Glennie contends that deafness is largely misunderstood by the public. She claims to have taught herself to hear with parts of her body other than her ears.

In this recent story about a young man getting some new hearing aids and fully hearing music for the first time, there's this detail in one of the photo captions:

Chapman prefers to listen to music on his bed with his foot on the bass amplifier to help him hear the music, through touch. Chapman claims the experience of hearing music for the first time ignited a new sensation in his brain, much like a first kiss.

Friday, August 24, 2012

The Power of Music

This wonderful video has popped up in several places. I first saw it over at Musical Assumptions 

Thursday, August 23, 2012

Families of Musicians

This NYT story involves something called "inherited memories" and says this about epigenetics:

There are scientific studies exploring whether the history of our ancestors is somehow a part of us, inherited in unexpected ways through a vast chemical network in our cells that controls genes, switching them on and off. At the heart of the field, known as epigenetics, is the notion that genes have memory and that the lives of our grandparents — what they breathed, saw and ate — can directly affect us decades later.

If this idea turns out to be right, it would help explain families like the Bachs.

It would also further convince me that people growing up in musical households where music is a second language will never be able to appreciate what it's like to come to music making on one's own outside the home and later in life. To my mind, so much that natural musicians assume - have in their genes, know without learning - has to be approached very differently for people without that advantage.

Friday, August 10, 2012

That Libet Study

I've mentioned the study by Benjamin Libet talked about in this article because it suggests there's more going on in our brains than we're conscious of when we make decisions. As it almost always does in neuroscience, followup work suggests things are more complicated than first thought, and that those who have pointed to the Libet study as an indicator free will doesn't exist are going to have to reconsider their view. If you frame the issue, though, simply as our not being fully conscious of how we make decisions - that still holds. 

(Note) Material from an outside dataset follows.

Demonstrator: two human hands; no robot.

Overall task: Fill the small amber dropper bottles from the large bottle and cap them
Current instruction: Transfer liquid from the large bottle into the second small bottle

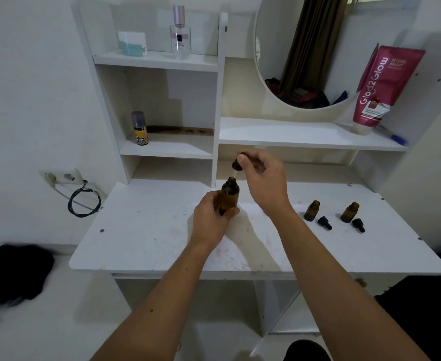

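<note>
Gripping the large amber bottle [229, 196] near the desk's middle, the left hand [211, 220] is wrapping its fingers [231, 211] and thumb around the lower body, keeping the bottle upright with its base hidden behind the hand. Just above the bottle's open neck, at its 12 o'clock, the right hand [263, 183] is pinching a black dropper cap [237, 164] between thumb and fingertips, with the pale pipette tip hanging right at the mouth; whether the tip is inside the neck is hard to tell.

At 3 o'clock from the large bottle, well apart from it, two small amber dropper bottles are standing uncapped on the white desk [146, 230]: the nearer small bottle [312, 211] and the farther small bottle [349, 212]. Just beside each, at its 5 o'clock, a black dropper cap is lying on its side: one [325, 223] by the nearer bottle, another [358, 225] by the farther one.

On the shelving behind, a pink Glad2Glow tube [385, 84] is leaning at 2 o'clock beside an oval mirror [300, 48], a clear perfume bottle [180, 35] is standing on the top shelf at 11 o'clock, and a small yellow bottle [140, 128] is sitting next to a brown comb [183, 130] on the lower shelf.
</note>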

According to Seth, when the volunteers in Libet's experiment said they felt an urge to act, that urge is an experience, similar to an experience of smell or taste. The new model is "opening the door towards a richer understanding of the neural basis of the conscious experience of volition", he says.

Thursday, August 9, 2012

Advances in Music and Healing

This WSJ article is the current high water mark of how far the idea of using music as a therapeutic agent has come, at least as far as I'm aware. At lot of hard science is proving out various ways of using music to heal. Back in 1980 when I became a Registered Music Therapist (a credential that will cease in less than 10 years), I felt this kind of increased understanding of the healing powers of music would come, but that it would take longer than it has. 

Having followed the news on this front for over three decades, my sense is that a critical mass of info has been developed and that there's been an acceleration both in what we're learning and in the increasing acceptance of the therapeutic value of music.